Seyfarth Synopsis: A newly enacted New York State law will hold the top ten members of out-of-state LLCs personally liable for unpaid wages. This new law is one of several key wage and hour proposals originally advanced by Governor Cuomo during his 2017 State of the State Address.
On December 12, 2019, Governor Cuomo signed legislation that will hold the ten members with the largest percentage ownership interest in an out-of-state LLC personally liable for unpaid wages, where the work was performed in New York State.
The measure, announced in Governor Cuomo’s 2017 State of the State address, expands on an existing law that applied only to New York State LLCs. The stated purpose of the law is to dis-incentivize LLCs that do business in New York State from forming under the laws of a foreign state in order to avoid personal liability.
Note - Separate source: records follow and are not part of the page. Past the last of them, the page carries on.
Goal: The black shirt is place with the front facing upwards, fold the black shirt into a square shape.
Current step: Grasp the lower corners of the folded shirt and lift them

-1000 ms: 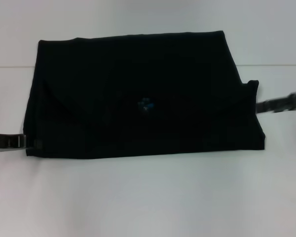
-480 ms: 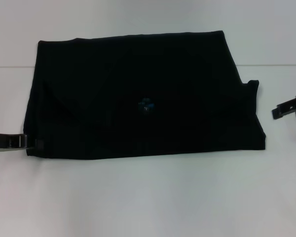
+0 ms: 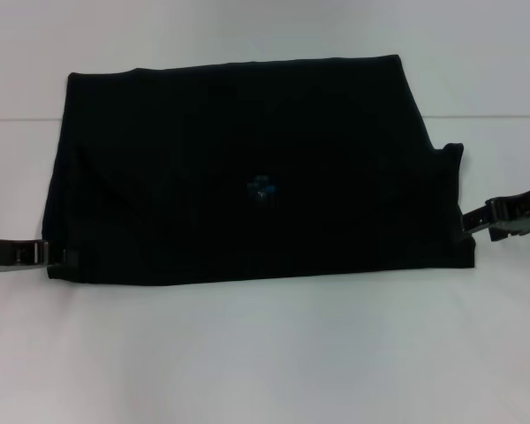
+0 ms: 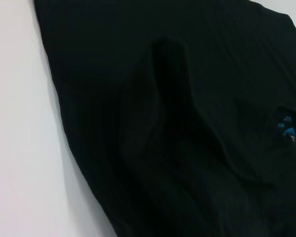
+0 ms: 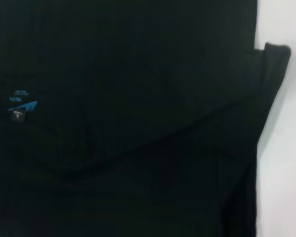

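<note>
Since a moment ago the right gripper (image 3: 473, 223) has come back in toward the shirt (image 3: 247, 168), from well clear of its right side to touching the right edge near the near corner; the left gripper (image 3: 60, 257) has not moved from the near left corner. The shirt lies flat in the middle of the white table (image 3: 265, 353), already folded into a wide rectangle, with its blue label (image 3: 261, 187) showing near the centre. I cannot tell whether either gripper's fingers are spread or pinched, as dark metal blends into dark cloth at both corners. By my reading, the step in hand is taking hold of the two near corners for another fold. The next move calls for a firm pinch through all layers on both sides, then an even lift and carry so the rectangle closes toward a square without the layers slipping.
</note>
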Controlling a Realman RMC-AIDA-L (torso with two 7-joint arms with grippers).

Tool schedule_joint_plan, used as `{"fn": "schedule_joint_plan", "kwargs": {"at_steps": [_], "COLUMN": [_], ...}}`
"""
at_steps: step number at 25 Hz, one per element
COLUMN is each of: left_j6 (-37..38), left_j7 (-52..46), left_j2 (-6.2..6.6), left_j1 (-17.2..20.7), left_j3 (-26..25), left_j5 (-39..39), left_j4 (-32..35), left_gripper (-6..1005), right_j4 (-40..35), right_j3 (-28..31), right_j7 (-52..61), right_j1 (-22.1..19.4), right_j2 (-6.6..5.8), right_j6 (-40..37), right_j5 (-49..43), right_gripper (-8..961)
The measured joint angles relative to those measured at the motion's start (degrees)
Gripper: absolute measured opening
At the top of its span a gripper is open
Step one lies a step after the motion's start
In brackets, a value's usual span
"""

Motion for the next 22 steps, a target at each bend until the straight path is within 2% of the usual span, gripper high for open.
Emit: {"fn": "schedule_joint_plan", "kwargs": {"at_steps": [7, 20, 22], "left_j6": [0.1, 0.1, 0.1], "left_j7": [0.0, 0.0, 0.0], "left_j2": [0.0, 0.0, 0.0], "left_j1": [-0.2, -0.1, -0.1], "left_j3": [0.0, 0.0, 0.0], "left_j5": [0.0, -0.1, -0.1], "left_j4": [0.0, 0.1, 0.2], "left_gripper": [43, 50, 52], "right_j4": [2.6, 4.2, 4.0], "right_j3": [-0.3, -2.9, -3.4], "right_j7": [-1.1, -1.2, -1.3], "right_j1": [0.7, 0.9, 0.9], "right_j2": [1.19, 2.2, 2.31], "right_j6": [3.7, 6.1, 6.2], "right_j5": [-0.1, -0.1, -0.1], "right_gripper": [708, 673, 576]}}
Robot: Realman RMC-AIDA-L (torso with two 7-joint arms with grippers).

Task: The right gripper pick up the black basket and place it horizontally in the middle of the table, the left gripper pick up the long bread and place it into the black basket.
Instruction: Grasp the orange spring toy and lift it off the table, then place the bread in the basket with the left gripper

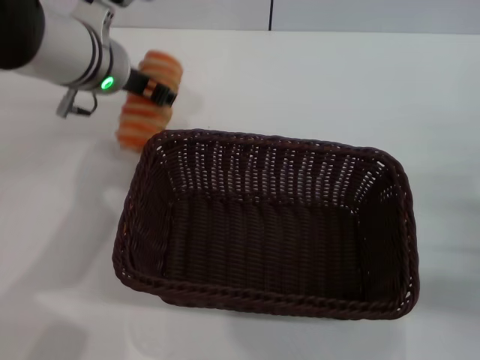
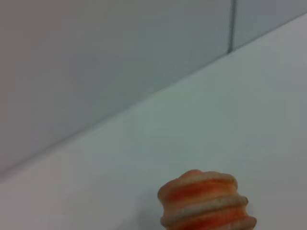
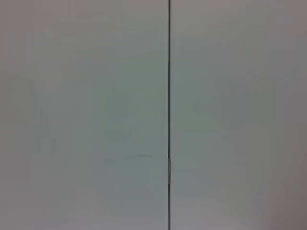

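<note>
Pinched between the jaws of the left gripper [image 1: 154, 91], the long bread [image 1: 148, 98] is being held just beyond the black basket [image 1: 268, 225], already lying lengthwise mid-table. Next, carriage over the near rim is being called for, then release.

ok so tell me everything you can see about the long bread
The long bread is a small oblong loaf with crosswise ridges striped orange and pale tan, smooth-looking and whole. It sits at the far left of the white table, just beyond the far left corner of the black basket, outside it. The left pincer crosses its middle, black fingers clamped around it. The left wrist view shows one rounded end. Whether it rests on the table or is lifted cannot be told.
</note>
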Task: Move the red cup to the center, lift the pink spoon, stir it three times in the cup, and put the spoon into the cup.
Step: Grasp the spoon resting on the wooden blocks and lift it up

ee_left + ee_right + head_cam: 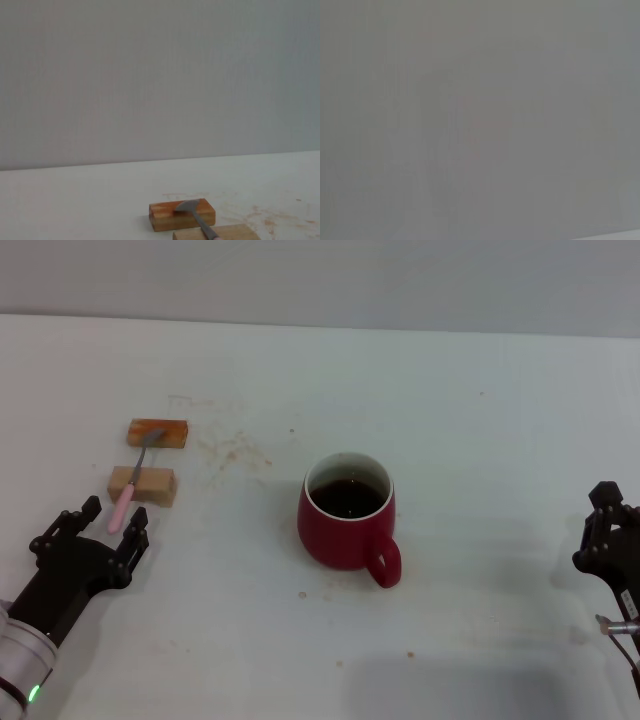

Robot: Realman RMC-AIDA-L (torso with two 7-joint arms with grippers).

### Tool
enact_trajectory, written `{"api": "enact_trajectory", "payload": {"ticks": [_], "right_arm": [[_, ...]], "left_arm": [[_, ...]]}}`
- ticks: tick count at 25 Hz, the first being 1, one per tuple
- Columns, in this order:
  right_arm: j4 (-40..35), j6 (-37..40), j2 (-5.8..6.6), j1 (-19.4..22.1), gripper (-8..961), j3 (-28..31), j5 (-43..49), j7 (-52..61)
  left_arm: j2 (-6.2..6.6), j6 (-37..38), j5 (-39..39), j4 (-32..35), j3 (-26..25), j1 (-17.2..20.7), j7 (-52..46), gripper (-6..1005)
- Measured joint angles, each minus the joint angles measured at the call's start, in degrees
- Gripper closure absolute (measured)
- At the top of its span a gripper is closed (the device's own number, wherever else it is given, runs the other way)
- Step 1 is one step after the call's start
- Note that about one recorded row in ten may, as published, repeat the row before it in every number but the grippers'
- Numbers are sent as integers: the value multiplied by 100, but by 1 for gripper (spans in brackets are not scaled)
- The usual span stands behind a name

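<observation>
The left gripper (pixel 112 527) hovers low over the white table (pixel 470 440) with its fingers spread and nothing between them, and the pink spoon (pixel 133 483) lies just ahead of those fingertips, its handle end almost between them. The spoon is propped across two small blocks: its grey bowl rests on the orange block (pixel 157 432) farther out, its pale handle crosses the tan block (pixel 142 484) nearer the gripper. Its long axis runs nearly straight away from the gripper, bowl pointing away and slightly toward the cup side, handle tip pointing back at the fingers. The red cup (pixel 346 511) sits well off to the gripper's inner side, near mid-table, with dark liquid inside and its loop handle turned toward the robot. The right gripper (pixel 605 530) is parked at the far edge; whether it is closed cannot be told. The likely trouble is the pinch: a slim handle perched on loose blocks could roll or slide off if one finger touches first, or the tan block could be shoved along. Later, a careless stir could slop liquid or tip the cup.
</observation>
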State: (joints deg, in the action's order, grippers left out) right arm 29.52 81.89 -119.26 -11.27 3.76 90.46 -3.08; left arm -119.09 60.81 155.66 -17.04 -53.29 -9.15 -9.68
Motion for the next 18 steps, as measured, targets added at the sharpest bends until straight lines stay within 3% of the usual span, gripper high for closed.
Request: {"api": "enact_trajectory", "payload": {"ticks": [18], "right_arm": [[-31,84,0,72,952,-68,0,7]], "left_arm": [[9,17,2,-108,204,20,16,560]]}}
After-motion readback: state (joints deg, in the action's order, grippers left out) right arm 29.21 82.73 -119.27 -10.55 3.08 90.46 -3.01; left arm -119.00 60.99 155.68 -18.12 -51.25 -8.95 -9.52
Previously, the New York Labor Law did not allow the New York State Department of Labor to pursue judgments against the top 10 owners of any corporations or LLCs, foreign or domestic. According to the Governor, this “loophole” resulted in 5,306 individuals owed $67.8 million in stolen wages between 2014 - 2016 who were unable to collect owed wages.
The “top ten” LLC members are determined by assessing the percentage ownership of each member at the beginning of the period during which the unpaid services were performed. For example, if an employee asserts that he and his fellow employees suffered wage violations beginning on January 15, 2018, then the ten LLC members with the largest percentage ownership interest on that date are potentially personally liable.
The law imposes “joint and several” liability among the ten LLC members, meaning that any one member could be held liable for the entire amount. The law does, however, permit an LLC member who has paid more than his or her pro rata share to seek contribution from the other members in a separate lawsuit.
The law provides LLC members with advance notice of potential liability. Specifically, an employee intending to hold an LLC member personally liable for unpaid wages must give written notice of his intention to that member. Moreover, personal liability is available only after a judgment against the LLC itself has been returned unsatisfied.
The law is effective February 11, 2020.
Out-of-state LLCs with New York State employees would be well-served by reviewing their pay practices to ensure that individual members of the LLC are not held personally liable for any violations.